Join the North Branch Restoration Project with the Centennial Volunteers and Chicago Ornithological Society as we remove buckthorn and other invasive species, protecting the native woodland, savanna and floodplain ecosystems. We are investing heavily in restoring the understory of the forest to provide much needed habitat for the over 168 species of birds who call LaBagh Woods home for part of the year.
River Oaks Woods
This small preserve near Sand Ridge Nature Center contains a grassland, wetland, oak woodland, and floodplain along the Little Calumet. Once degraded by arson and illegal dumping, volunteers are helping revitalize it as part of a wildlife corridor.
Somme Woods-East, the furthest east of the Somme Preserves, has bur and white oak woodlands with massive old oaks, open marshes, and ephemeral ponds.
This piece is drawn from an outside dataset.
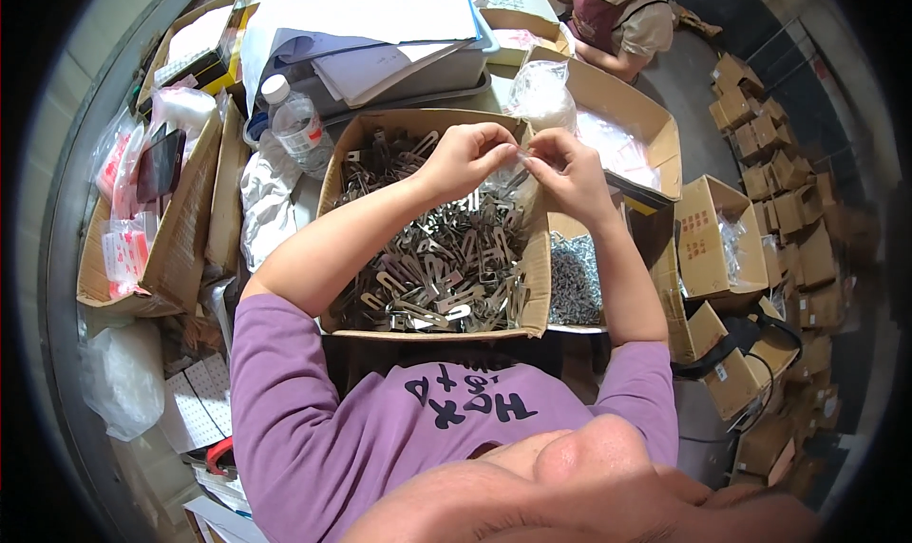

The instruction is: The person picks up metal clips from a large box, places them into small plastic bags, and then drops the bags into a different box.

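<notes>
Above the far right part of an open cardboard box (432, 335), my left hand (475, 155) and my right hand (568, 168) meet with fingers pinched. Between them is a small see-through plastic bag (518, 174), its top edge gripped by both hands. Whether anything lies inside the bag, I cannot tell. Loose slotted metal brackets (442, 267), silvery and flat, fill the box below my forearms. To the right of that box, a smaller tray holds a heap of small silvery screws or similar fasteners (575, 282).
A plastic bottle (299, 125) with a white cap stands left of the bracket box, beside a white cloth (269, 206). Papers (380, 30) lie on a grey bin behind. Cardboard boxes (731, 239) crowd the right; a phone (161, 166) rests among bags at left. Another person (617, 20) is at the far right.
</notes>
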Available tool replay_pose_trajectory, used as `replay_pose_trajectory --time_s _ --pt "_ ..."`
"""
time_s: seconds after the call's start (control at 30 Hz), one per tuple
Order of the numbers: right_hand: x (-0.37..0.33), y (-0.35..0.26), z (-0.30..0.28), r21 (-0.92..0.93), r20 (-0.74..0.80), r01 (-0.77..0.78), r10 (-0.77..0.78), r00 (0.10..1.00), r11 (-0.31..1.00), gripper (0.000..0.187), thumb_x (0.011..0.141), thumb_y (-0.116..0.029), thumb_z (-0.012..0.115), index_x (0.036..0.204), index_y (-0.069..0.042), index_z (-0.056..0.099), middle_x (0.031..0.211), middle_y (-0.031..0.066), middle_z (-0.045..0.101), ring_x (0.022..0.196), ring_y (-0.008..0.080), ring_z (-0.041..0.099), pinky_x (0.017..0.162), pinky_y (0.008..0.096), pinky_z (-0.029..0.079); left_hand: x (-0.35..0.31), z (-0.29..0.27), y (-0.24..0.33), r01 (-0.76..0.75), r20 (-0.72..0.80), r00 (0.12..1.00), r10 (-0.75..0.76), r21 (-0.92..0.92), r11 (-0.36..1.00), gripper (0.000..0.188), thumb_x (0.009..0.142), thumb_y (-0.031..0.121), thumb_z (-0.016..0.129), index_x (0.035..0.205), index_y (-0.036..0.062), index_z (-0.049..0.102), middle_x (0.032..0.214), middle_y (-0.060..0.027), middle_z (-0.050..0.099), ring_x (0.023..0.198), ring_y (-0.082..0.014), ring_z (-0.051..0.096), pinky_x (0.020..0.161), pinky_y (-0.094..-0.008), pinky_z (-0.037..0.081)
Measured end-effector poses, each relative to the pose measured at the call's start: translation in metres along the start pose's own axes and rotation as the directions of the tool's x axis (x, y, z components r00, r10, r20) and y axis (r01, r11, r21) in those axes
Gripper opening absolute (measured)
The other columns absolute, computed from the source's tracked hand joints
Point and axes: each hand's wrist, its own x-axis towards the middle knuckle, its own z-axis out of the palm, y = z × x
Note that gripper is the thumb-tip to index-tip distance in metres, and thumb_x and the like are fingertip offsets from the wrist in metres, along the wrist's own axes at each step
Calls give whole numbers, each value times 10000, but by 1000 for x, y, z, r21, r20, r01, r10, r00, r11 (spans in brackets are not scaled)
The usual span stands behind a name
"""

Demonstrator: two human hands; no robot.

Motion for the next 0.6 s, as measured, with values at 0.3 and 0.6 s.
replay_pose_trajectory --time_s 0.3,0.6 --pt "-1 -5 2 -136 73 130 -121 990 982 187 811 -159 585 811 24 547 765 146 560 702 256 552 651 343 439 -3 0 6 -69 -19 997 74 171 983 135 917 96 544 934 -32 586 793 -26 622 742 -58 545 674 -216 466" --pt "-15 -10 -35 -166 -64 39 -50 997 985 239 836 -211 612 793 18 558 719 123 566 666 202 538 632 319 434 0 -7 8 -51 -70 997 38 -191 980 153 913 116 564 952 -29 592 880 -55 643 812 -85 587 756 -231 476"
Rich with native plants and animals, they are being restored to their original beauty. Many rare plants and animals call this preserve home, and many more will join them in the years to come.
This preserve along the Little Calumet River is home to abundant deer, birds, frogs, bicyclists, and tugboats. With a working steel mill next door, it shows how industry and nature can coexist. A volunteer community has formed here to nurture flowers, fight erosion, and revitalize Whistler.
The Centennial Volunteers initiative is coordinated by the Forest Preserves of Cook County, Friends of the Chicago River, Friends of the Forest Preserves, The Field Museum and the Chicago Ornithological Society.